Segala perbendaharaan memakinya dikeluarkan. Doni tidak diberi kesempatan
menyela. Dan anak itu tiba-tiba keluar sambil membanting pintu. Bruk! Ita
merasa hatinya yang terbanting. Begitu menyakitkan.
Hari itu juga Doni tidak kelihatan
di sekolah. Mungkin dia kabur. Tapi Ita tidak perduli. Anak kurang ajar seperti
dia memang harus diajar adat, sopan-santun. Seminggu Doni tidak masuk sekolah
tanpa keterangan. Kepala Sekolah menulis surat teguran kepada orang tuanya. Ita
masih tidak perduli. Itu juga sudah lebih baik. Coba kalau dia ngoceh kepada guru-guru lainnya
bagaimana kurang ajarnya anak itu mengirim surat cinta kepadanya.
Entah hari ke berapa, ada
utusan orang tua Doni (entah paman, pembantu, atau apanya) datang dan meminta
surat pindah untuk anak itu. Ita masih tidak perduli. Tapi sekali waktu, ketika
dia terlambat pulang sekolah, ada murid yang mencegatnya di depan sekolah dan
memarahinya tanpa sebab; Ita mulai memikirkan Doni.
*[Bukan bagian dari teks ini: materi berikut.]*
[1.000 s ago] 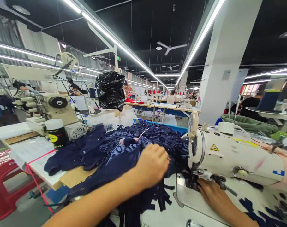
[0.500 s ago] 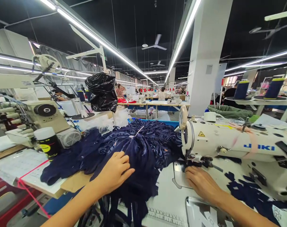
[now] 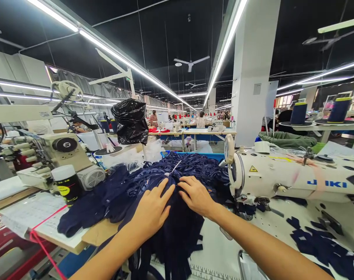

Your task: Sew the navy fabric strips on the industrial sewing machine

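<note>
A heap of navy blue fabric pieces (image 3: pixel 121 190) lies on the table left of a white sewing machine (image 3: pixel 287 179). My left hand (image 3: pixel 152 210) lies flat on top of the heap with fingers stretched out. My right hand (image 3: pixel 196 196) rests beside it on the same heap, fingers spread and pressing the cloth. The fingertips of the two hands nearly meet. Dark strips hang from the heap over the table's front edge.
An overlock machine (image 3: pixel 62 155) and a black can with a white lid (image 3: pixel 66 183) stand at the left on a paper sheet tied with red string. A black plastic bag (image 3: pixel 130 121) hangs behind. Navy scraps (image 3: pixel 317 243) lie under the machine arm. Other people work far off.
My right hand left the needle area of the sewing machine and came left onto the fabric heap. My left hand moved slightly right and flattened on the cloth.
</note>
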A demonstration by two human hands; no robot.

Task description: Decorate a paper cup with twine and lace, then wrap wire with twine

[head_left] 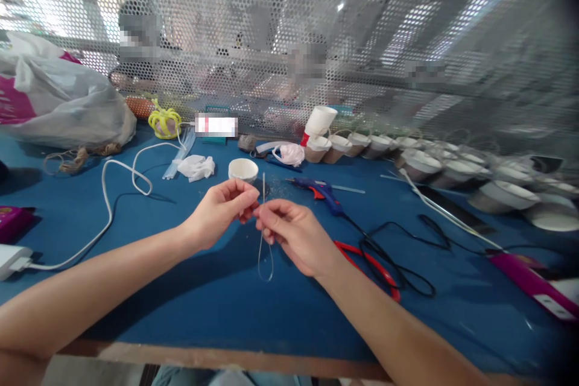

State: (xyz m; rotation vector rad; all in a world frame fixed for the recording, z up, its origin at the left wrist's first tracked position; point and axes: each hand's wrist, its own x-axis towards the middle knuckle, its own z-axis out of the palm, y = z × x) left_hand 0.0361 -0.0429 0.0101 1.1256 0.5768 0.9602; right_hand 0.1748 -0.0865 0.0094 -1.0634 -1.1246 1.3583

“Kamu brengsek! Guru brengsek!
Kamu tidak mengerti perasaan orang! Kamu nyatanya sama saja dengan orang
lainnya! Yang sok moralis padahal bobrok! Yang sok nasihat padahal sakit!”
teriak anak yang kemudian diketahui mabuk itu.
Astagfirullah. Ita terkejut
dan berulangkali mengurut dada. Barangkali dia akan pingsan ketakutan kalau
tidak segera satpam datang dan membawa anak itu. Besoknya murid sekelas dengan
Doni itu diskor oleh Kepala Sekolah. Tapi di rumah, Ita jadi tidak tenang. Dia
merasa, surat Doni itu tidak sekedar surat cinta. Masa anak ingusan seperti itu
naksir teteh-teteh yang pantas menjadi kakak tertuanya, wanita yang sudah
matang untuk menikah. Tapi di mana Doni sekarang? Pindah ke sekolah mana anak
itu?
Barangkali Ita harus bersyukur
karena kemudian surat-surat Doni datang ke tempat kostnya melalui pos. Anak itu
menceritakan segala hal.
“Saya memang sakit hati ketika
dimarahi Ibu. Saya tidak mau lagi bertemu dengan Ibu yang tiba-tiba saja jadi
begitu brengsek saat saya mengenangnya. Tapi lama-lama perasaan saya jadi lain.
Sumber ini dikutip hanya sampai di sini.